Fakta-Fakta Tentang Tren Gaya Hidup Honjok (Seni Hidup Sendiri) A La Korea

Annyeonghaseyo, yeoreobun~
Pernakah kalian mendengar istilah honjok? Istilah yang mulai dikenal sekitar tahun 2017 ini adalah istilah yang relatif baru di Korea Selatan. Istilah ini berasal dari kata Hon (Honja) yang artinya sendiri, dan Jok yang artinya suku, secara harfiah honjok ini berarti suku penyendiri, namun istilah ini kemudian menjadi sebuah istilah popular yang digunakan untuk menamai tren gaya hidup anak muda Korea yang memilih atau memutuskan dengan sadar untuk hidup dan berkegiatan secara mandiri.
Di awal kemunculannya, istilah ini sempat menjadi topik kontroversial karena beberapa hal, diantaranya:
Berkebalikan dari budaya konvensional Korea yang bersifat komunal
Dianggap berkonotasi negatif karena sebelum istilah ini muncul, sendirian sering diartikan sebagai terasingkan oleh sekitar, atau terkucilkan.

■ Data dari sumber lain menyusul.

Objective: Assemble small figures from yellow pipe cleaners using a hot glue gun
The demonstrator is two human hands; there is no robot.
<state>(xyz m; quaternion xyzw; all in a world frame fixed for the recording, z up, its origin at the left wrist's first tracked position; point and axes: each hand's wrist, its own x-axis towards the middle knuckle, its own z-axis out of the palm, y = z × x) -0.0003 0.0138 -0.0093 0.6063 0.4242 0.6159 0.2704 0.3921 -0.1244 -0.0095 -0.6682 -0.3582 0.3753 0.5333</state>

Berkontribusi dalam meningkatnya jumlah warga negara Korea yang tinggal sendiri, yang selanjutnya juga berkontribusi pada meningkatkan penurunan angka kelahiran di Korea Selatan yang merupakan negara dengan jumlah kelahiran terendah di dunia. Pada tahun 2018 saja angka kelahiran di Korea hanya 0,98 yang berarti kurang dari 1 bayi dari tiap perempuan Korea lahir di tahun tersebut.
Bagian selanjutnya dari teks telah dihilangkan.